__Information provided__

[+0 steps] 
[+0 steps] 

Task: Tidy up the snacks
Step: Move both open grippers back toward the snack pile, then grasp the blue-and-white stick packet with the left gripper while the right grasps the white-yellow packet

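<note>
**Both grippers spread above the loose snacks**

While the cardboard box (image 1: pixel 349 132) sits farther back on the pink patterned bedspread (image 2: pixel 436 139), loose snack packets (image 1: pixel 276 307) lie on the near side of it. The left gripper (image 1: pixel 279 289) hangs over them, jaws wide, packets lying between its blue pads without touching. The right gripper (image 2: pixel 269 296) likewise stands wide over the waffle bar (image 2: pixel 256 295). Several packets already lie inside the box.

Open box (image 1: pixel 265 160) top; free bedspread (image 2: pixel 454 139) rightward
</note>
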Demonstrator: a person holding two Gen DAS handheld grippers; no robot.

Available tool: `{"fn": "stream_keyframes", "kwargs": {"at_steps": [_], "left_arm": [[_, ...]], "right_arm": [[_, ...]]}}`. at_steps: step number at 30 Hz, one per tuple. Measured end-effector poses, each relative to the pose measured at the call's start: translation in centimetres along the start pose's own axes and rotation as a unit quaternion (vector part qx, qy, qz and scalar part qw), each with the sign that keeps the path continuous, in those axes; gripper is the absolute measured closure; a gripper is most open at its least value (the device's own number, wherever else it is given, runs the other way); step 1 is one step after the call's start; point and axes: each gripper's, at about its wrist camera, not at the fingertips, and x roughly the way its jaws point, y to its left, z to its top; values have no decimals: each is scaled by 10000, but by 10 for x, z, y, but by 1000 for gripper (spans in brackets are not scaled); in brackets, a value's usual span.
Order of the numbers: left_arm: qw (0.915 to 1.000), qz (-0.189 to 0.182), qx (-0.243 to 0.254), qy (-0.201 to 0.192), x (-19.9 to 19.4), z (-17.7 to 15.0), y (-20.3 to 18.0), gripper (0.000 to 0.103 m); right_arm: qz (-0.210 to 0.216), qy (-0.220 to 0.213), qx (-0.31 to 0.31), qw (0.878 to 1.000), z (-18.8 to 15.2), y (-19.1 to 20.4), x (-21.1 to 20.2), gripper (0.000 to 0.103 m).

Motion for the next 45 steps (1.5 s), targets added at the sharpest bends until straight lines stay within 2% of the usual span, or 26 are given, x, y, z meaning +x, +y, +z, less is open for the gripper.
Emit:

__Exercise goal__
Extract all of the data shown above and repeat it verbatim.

__Result of this exercise__
[+0 steps] 
[+0 steps] 

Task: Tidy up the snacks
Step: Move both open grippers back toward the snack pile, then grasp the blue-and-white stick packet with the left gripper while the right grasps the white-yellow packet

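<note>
**Both grippers spread above the loose snacks**

While the cardboard box (image 1: pixel 349 132) sits farther back on the pink patterned bedspread (image 2: pixel 436 139), loose snack packets (image 1: pixel 276 307) lie on the near side of it. The left gripper (image 1: pixel 279 289) hangs over them, jaws wide, packets lying between its blue pads without touching. The right gripper (image 2: pixel 269 296) likewise stands wide over the waffle bar (image 2: pixel 256 295). Several packets already lie inside the box.

Open box (image 1: pixel 265 160) top; free bedspread (image 2: pixel 454 139) rightward
</note>
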Demonstrator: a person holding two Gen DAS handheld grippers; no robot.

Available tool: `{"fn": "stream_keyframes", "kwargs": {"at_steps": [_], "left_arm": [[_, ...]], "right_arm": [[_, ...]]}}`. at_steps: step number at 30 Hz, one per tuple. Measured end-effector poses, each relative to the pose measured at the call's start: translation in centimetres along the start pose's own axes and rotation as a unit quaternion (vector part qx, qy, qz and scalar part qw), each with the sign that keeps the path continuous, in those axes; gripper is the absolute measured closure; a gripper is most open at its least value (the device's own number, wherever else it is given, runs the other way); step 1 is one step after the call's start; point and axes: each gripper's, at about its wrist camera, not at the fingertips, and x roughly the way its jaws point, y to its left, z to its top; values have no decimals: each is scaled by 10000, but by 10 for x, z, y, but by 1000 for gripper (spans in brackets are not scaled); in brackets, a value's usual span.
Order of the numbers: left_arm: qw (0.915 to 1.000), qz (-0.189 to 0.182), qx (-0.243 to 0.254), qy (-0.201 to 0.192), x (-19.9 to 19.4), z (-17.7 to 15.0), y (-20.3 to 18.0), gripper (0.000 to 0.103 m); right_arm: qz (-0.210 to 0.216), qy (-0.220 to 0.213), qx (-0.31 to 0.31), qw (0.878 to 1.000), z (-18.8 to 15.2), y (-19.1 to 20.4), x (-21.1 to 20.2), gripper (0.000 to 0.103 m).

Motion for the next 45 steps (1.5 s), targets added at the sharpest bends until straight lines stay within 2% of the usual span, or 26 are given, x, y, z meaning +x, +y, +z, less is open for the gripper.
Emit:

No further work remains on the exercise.